Recuerdo ese día a los que ya están en el cielo y han tocado la meta. Forman parte de una Iglesia triunfante. Y yo mientras tanto busco llegar a ese cielo soñado. Pero antes necesito llenar cada día de vida.

No importa los días de vida que tenga por delante. Me parecen largos en ocasiones. Cuando no soy feliz.

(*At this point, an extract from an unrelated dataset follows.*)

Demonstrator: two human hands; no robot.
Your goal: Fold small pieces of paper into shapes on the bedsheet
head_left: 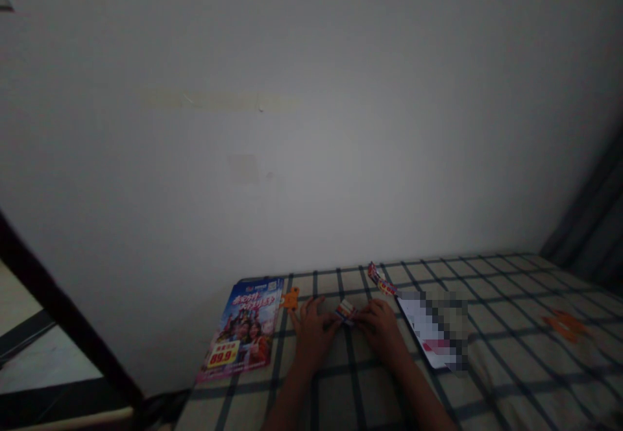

Cuando he buscado mi felicidad en lugares equivocados. Cuando me he hecho esclavo del mundo, de las pasiones. Cuando me he encerrado en mí mismo pretendiendo ser feliz.

Me he quedado solo cuando lo único que deseaba era ser amado por todos, siempre y de forma incondicional. Mi pretensión obsesiva de que me quieran me ha vuelto agresivo desde mi herida. Surge la violencia de mi corazón.

Me había prometido Dios una vida feliz sin sufrimiento. Y mi dolor e infelicidad dejan sin valor a Dios ante mis ojos. No le perdono. No le amo. No le necesito.

Yo puedo ser feliz sin Dios, sin los hombres, sin nadie que me ayude. Es la condena en la que me encierro. No soy capaz de obedecer a Dios que lo que desea es que lleve una vida feliz. No me entiendo con Él.

No parece escuchar mi corazón. No me ama. Porque sufro. Y si me amara mi vida sería distinta. Vivo encerrado en un círculo vicioso.

Yo quería ser santo. Para ser feliz. Para ser de Dios. El camino no es el que he seguido. Quiero mirar a Jesús y pedirle que me suba hasta su corazón herido. Quiero suplicarle que me abrace y haga dulces los pasos que ahora doy.

Él puede cambiar mi corazón enfermo. Él puede vaciarme de tantas pretensiones y llenarme de su paz. Le miro conmovido. Quiero que me tome en sus manos y me eleve. Quiero ser santo. Reflejo de su presencia. Luz para los pasos de otros.

Hago mías las palabras que me decía una persona en su enfermedad: “Yo no sé si voy a vivir o a morir. Eso no lo sé. Pero quiero en el camino hacer felices a los que me rodean”.

¿Será ese el camino de santidad que Dios me propone? Tal vez no estoy donde quería estar. O no vivo la vida que había soñado. O mi trabajo no es el que esperaba.

No me encuentro en paz con mi cuerpo, con mis límites. No me aman tanto como deseaba. No tengo excusas. Dios quiere que siga caminando con una sonrisa allí donde me encuentro, haciendo la vida fácil y feliz a los que estén conmigo.

Cuanto más dé, más de Dios será mi alma. Eso lo sé. Lo he vivido.